START Given data
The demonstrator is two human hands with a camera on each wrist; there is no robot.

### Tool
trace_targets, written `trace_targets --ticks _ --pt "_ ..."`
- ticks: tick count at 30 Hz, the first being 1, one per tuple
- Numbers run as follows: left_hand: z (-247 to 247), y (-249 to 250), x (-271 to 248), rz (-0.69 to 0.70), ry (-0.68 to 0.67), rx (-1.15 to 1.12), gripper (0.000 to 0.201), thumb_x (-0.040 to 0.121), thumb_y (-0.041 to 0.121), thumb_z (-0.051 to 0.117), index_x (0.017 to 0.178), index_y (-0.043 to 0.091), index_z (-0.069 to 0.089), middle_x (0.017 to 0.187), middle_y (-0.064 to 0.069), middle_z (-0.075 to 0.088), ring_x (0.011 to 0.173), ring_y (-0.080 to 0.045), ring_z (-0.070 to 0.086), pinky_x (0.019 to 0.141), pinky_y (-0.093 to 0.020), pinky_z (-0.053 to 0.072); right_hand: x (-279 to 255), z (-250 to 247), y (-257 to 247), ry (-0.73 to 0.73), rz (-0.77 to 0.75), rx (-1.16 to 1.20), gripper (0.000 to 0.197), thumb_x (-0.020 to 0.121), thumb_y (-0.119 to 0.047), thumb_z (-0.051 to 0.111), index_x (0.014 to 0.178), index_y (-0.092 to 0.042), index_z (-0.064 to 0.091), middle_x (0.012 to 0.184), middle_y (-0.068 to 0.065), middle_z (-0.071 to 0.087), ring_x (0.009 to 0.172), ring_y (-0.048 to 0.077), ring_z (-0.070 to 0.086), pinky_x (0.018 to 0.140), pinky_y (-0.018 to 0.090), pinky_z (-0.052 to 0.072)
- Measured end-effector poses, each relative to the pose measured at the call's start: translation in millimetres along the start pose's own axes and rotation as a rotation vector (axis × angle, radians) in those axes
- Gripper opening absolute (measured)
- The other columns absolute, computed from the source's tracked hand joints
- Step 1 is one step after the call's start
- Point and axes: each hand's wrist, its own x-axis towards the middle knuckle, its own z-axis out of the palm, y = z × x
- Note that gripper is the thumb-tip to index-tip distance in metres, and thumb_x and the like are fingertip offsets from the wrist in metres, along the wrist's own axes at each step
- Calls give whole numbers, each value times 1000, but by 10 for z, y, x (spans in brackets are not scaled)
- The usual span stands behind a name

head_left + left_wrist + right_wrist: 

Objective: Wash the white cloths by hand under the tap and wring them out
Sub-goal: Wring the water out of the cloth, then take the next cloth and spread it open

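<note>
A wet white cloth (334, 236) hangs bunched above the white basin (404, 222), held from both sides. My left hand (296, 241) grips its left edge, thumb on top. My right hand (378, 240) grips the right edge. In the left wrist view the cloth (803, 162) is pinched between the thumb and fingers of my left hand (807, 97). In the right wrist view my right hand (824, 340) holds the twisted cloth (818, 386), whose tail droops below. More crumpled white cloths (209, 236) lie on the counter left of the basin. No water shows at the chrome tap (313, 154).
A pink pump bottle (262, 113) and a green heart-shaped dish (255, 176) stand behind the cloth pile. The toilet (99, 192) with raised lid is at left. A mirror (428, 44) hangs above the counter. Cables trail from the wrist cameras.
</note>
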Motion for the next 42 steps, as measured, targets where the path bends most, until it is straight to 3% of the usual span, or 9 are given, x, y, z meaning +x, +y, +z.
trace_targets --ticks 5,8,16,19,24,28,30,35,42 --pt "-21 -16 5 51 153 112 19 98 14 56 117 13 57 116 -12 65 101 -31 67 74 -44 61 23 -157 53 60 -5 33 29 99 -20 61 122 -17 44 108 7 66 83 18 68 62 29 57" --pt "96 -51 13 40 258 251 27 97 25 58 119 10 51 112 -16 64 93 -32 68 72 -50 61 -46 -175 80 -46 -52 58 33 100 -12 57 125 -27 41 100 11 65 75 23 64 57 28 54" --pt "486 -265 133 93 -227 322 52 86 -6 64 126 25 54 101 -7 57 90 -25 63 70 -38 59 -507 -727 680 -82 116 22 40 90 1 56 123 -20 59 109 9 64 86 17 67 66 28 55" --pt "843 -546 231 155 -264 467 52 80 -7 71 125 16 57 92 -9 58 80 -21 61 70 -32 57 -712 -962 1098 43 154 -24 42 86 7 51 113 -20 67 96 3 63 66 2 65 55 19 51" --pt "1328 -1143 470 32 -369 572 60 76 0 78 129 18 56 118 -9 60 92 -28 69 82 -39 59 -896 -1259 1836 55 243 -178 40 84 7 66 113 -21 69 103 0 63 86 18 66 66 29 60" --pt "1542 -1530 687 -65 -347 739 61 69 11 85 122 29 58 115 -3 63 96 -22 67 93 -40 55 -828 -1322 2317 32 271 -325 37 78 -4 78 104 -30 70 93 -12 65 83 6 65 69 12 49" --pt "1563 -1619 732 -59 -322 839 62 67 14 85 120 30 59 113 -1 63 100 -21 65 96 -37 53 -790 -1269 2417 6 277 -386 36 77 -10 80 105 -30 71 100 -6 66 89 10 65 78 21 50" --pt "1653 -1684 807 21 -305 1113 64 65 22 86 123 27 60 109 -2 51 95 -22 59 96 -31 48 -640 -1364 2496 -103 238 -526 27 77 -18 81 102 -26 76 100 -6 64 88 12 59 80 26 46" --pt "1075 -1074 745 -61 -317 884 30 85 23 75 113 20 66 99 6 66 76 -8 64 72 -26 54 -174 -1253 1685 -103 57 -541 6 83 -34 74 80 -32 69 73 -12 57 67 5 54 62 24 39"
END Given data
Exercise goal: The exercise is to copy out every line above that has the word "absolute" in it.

Task output:
- Gripper opening absolute (measured)
- The other columns absolute, computed from the source's tracked hand joints

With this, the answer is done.